Николай Шпанов - Ураган.Привидения,которые возвращаются
— Страшно слушать, сэр…
— Мне тоже бывало страшновато, когда в Тегеране они как бы невзначай говорили о беспощадной логике истории, которая не оставит камня на камне от нашей великой Империи. Да, бывало страшно, но я слушал. И делал выводы. Учитесь слушать, мой мальчик. Даже когда это очень страшно. Вы знаете: я вас люблю. Ничего, что мы стоим на противоположных полюсах политики. Вот я еду в Дорнемут. Из моей старой цитадели я буду говорить с нацией. Приезжайте туда. Поболтаем. Может быть, без толку, но поговорим.

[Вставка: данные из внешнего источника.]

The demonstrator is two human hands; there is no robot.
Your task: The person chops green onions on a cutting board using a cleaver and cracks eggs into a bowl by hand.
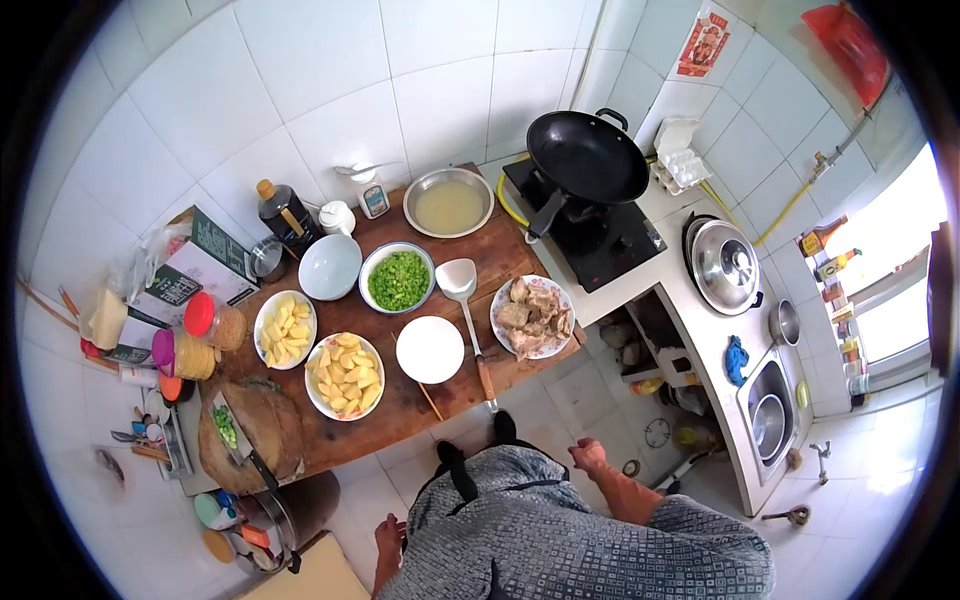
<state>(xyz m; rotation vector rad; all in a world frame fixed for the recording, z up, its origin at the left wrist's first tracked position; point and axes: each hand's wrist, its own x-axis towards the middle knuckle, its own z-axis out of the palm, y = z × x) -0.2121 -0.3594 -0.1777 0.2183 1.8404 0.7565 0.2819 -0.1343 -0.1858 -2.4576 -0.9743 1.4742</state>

— Говорить без толку, сэр?
— А если вы откроете мне что-нибудь совершенно новое? — сэр Томас рассмеялся. — Когда-то вы утверждали, будто они там думают всем народом, все сразу. И так и решают — в сто, нет, в двести миллионов умов! Хо-хо!!
— Теперь у них уже миллиард умов, сэр, — с улыбкой сказал Нэд.
— Тем хуже для них! Всемогущий бог вложил в каждую голову одни мозги. Их нельзя сложить с другими. Нельзя думать миллиардом голов — из этого не выйдет толка… Итак, до свиданья! Завтра в бассейне Гобсона. Мне нравится это заведение. Хоть говорят, будто подобные новшества не к лицу нашему милому старому Дорнемуту.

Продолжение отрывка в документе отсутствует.